- _TASK DESCRIPTION_
Please retype the records below exactly as they appear, leaving out every picture.

....

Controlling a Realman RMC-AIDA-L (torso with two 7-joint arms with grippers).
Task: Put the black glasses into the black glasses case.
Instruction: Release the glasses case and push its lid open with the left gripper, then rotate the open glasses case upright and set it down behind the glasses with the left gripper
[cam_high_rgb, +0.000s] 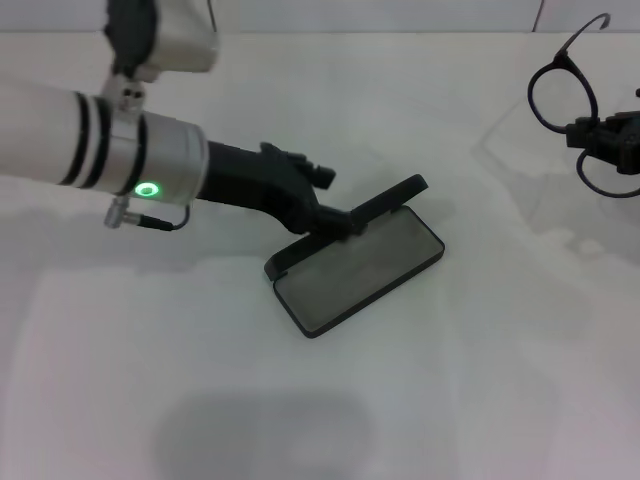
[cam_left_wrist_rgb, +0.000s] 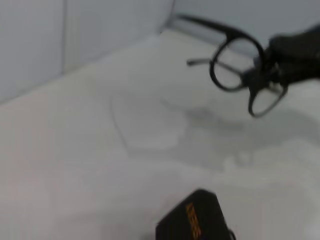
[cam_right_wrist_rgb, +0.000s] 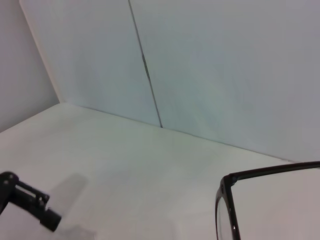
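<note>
The right gripper (cam_high_rgb: 600, 138) has its fingers closed on the black glasses (cam_high_rgb: 562, 92), pinching the frame near the middle between the two lenses. It holds them up in the air at the far right side, well apart from the black glasses case (cam_high_rgb: 352, 258). One slim temple arm sticks up and curls over the top.

The left gripper (cam_high_rgb: 338, 222) has its fingers closed on the raised lid of the case, holding it open. The grey lining faces up and nothing lies inside. The case rests on the white surface (cam_high_rgb: 180, 380) near the middle. The left wrist view shows a corner of the lid with orange letters (cam_left_wrist_rgb: 193, 220), and the glasses (cam_left_wrist_rgb: 235, 67) hang farther off.

What could go wrong? The glasses are thin and held at one small spot — they might tip or slip on the way over. The temple arms stick out, so they may catch the case rim or the lid. If the left fingers let go early, the lid could drop shut.
</note>
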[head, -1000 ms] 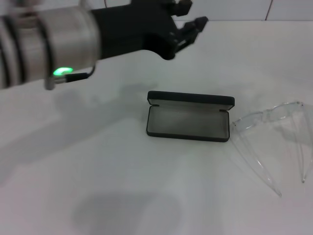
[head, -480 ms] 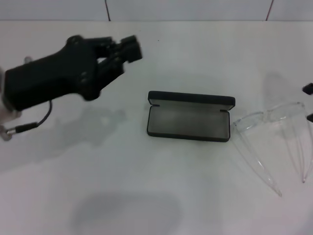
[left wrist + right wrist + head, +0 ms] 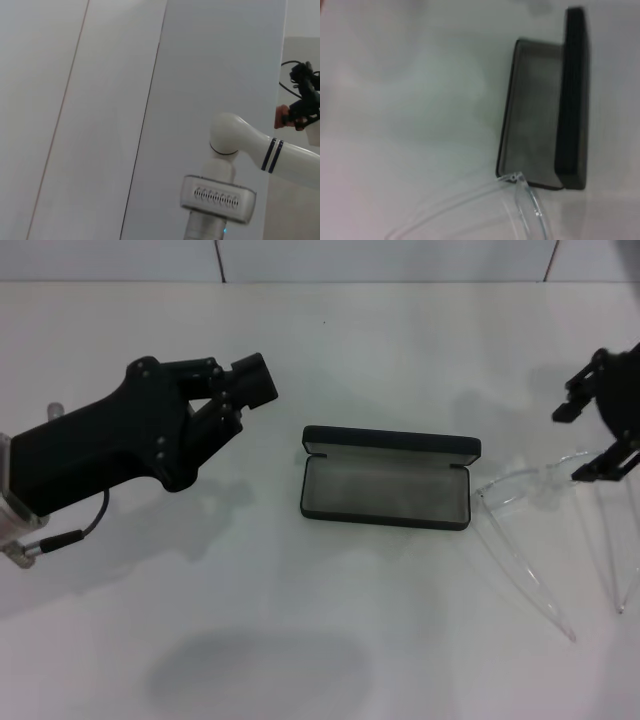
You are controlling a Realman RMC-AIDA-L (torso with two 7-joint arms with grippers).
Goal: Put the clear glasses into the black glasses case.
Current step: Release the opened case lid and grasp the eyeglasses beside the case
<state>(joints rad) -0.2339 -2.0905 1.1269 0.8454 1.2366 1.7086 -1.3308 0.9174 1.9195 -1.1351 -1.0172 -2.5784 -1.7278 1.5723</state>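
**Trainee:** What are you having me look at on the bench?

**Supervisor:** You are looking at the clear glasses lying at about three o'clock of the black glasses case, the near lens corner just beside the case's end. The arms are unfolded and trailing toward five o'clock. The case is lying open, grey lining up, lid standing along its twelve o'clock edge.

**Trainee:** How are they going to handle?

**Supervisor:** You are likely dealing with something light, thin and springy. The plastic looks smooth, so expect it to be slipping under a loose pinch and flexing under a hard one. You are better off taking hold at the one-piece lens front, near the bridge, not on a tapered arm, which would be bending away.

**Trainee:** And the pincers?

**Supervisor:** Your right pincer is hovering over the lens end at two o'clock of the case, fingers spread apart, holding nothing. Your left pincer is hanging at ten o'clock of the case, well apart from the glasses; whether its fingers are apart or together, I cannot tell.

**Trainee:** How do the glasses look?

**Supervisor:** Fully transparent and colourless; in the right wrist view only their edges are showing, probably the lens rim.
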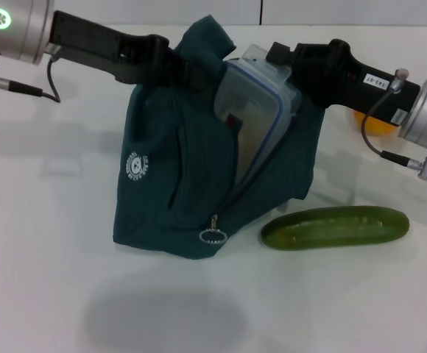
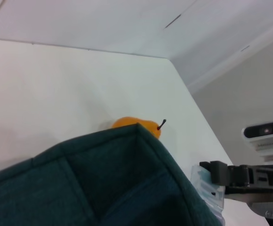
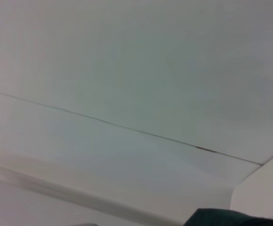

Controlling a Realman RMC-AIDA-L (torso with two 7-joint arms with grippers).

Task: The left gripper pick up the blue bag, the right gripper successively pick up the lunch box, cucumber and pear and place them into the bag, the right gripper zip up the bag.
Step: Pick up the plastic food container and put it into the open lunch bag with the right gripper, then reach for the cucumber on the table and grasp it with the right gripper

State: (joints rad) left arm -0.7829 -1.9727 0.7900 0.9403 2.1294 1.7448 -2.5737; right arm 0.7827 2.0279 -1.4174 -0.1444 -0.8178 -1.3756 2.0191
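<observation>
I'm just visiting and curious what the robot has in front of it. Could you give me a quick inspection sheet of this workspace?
Surface: white table, bare in front.
Job's things: blue bag held up; lunch box partly inside its opening; cucumber lying beside the bag; pear behind the bag.
Clutter: nothing seen.
Grippers: left gripper shut on the bag's top edge; right gripper at the lunch box's top.
Cables: black cable looping at the right wrist, another at the left wrist.
Surroundings: plain white wall behind.
</observation>
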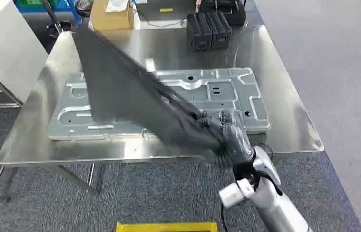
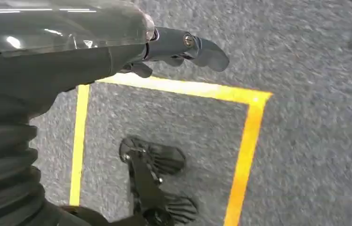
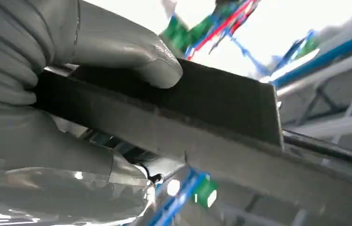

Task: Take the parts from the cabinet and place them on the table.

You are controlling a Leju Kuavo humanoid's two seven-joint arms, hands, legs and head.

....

- _WRITTEN REPLY_
Controlling a Realman RMC-AIDA-L (torso with two 7-joint arms with grippers).
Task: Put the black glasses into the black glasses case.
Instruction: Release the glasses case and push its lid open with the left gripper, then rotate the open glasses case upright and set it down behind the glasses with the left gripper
[cam_high_rgb, +0.000s] 
[cam_left_wrist_rgb, +0.000s] 
[cam_right_wrist_rgb, +0.000s] 
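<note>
The right gripper (cam_high_rgb: 600, 138) has its fingers closed on the black glasses (cam_high_rgb: 562, 92), pinching the frame near the middle between the two lenses. It holds them up in the air at the far right side, well apart from the black glasses case (cam_high_rgb: 352, 258). One slim temple arm sticks up and curls over the top.

The left gripper (cam_high_rgb: 338, 222) has its fingers closed on the raised lid of the case, holding it open. The grey lining faces up and nothing lies inside. The case rests on the white surface (cam_high_rgb: 180, 380) near the middle. The left wrist view shows a corner of the lid with orange letters (cam_left_wrist_rgb: 193, 220), and the glasses (cam_left_wrist_rgb: 235, 67) hang farther off.

What could go wrong? The glasses are thin and held at one small spot — they might tip or slip on the way over. The temple arms stick out, so they may catch the case rim or the lid. If the left fingers let go early, the lid could drop shut.
</note>
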[head, -1000 ms] 
[head, -480 ms] 
[left wrist + right wrist + head, +0 ms] 
You are controlling a Realman RMC-AIDA-L (torso with two 7-joint arms with grippers).
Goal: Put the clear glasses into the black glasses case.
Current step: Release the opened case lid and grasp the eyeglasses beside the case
<state>(joints rad) -0.2339 -2.0905 1.1269 0.8454 1.2366 1.7086 -1.3308 0.9174 1.9195 -1.1351 -1.0172 -2.5784 -1.7278 1.5723</state>
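**Trainee:** What are you having me look at on the bench?

**Supervisor:** You are looking at the clear glasses lying at about three o'clock of the black glasses case, the near lens corner just beside the case's end. The arms are unfolded and trailing toward five o'clock. The case is lying open, grey lining up, lid standing along its twelve o'clock edge.

**Trainee:** How are they going to handle?

**Supervisor:** You are likely dealing with something light, thin and springy. The plastic looks smooth, so expect it to be slipping under a loose pinch and flexing under a hard one. You are better off taking hold at the one-piece lens front, near the bridge, not on a tapered arm, which would be bending away.

**Trainee:** And the pincers?

**Supervisor:** Your right pincer is hovering over the lens end at two o'clock of the case, fingers spread apart, holding nothing. Your left pincer is hanging at ten o'clock of the case, well apart from the glasses; whether its fingers are apart or together, I cannot tell.

**Trainee:** How do the glasses look?

**Supervisor:** Fully transparent and colourless; in the right wrist view only their edges are showing, probably the lens rim.
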
Controlling a Realman RMC-AIDA-L (torso with two 7-joint arms with grippers).

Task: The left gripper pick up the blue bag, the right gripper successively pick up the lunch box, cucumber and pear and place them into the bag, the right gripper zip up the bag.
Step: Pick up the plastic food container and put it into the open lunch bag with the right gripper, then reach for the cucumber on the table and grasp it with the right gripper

State: (joints rad) left arm -0.7829 -1.9727 0.7900 0.9403 2.1294 1.7448 -2.5737; right arm 0.7827 2.0279 -1.4174 -0.1444 -0.8178 -1.3756 2.0191
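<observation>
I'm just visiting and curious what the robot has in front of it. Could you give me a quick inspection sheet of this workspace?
Surface: white table, bare in front.
Job's things: blue bag held up; lunch box partly inside its opening; cucumber lying beside the bag; pear behind the bag.
Clutter: nothing seen.
Grippers: left gripper shut on the bag's top edge; right gripper at the lunch box's top.
Cables: black cable looping at the right wrist, another at the left wrist.
Surroundings: plain white wall behind.
</observation>
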
Task: Take the parts from the cabinet and place them on the table.

You are controlling a Leju Kuavo humanoid's two seven-joint arms, hands, legs and head.

The response to the exercise is now finished.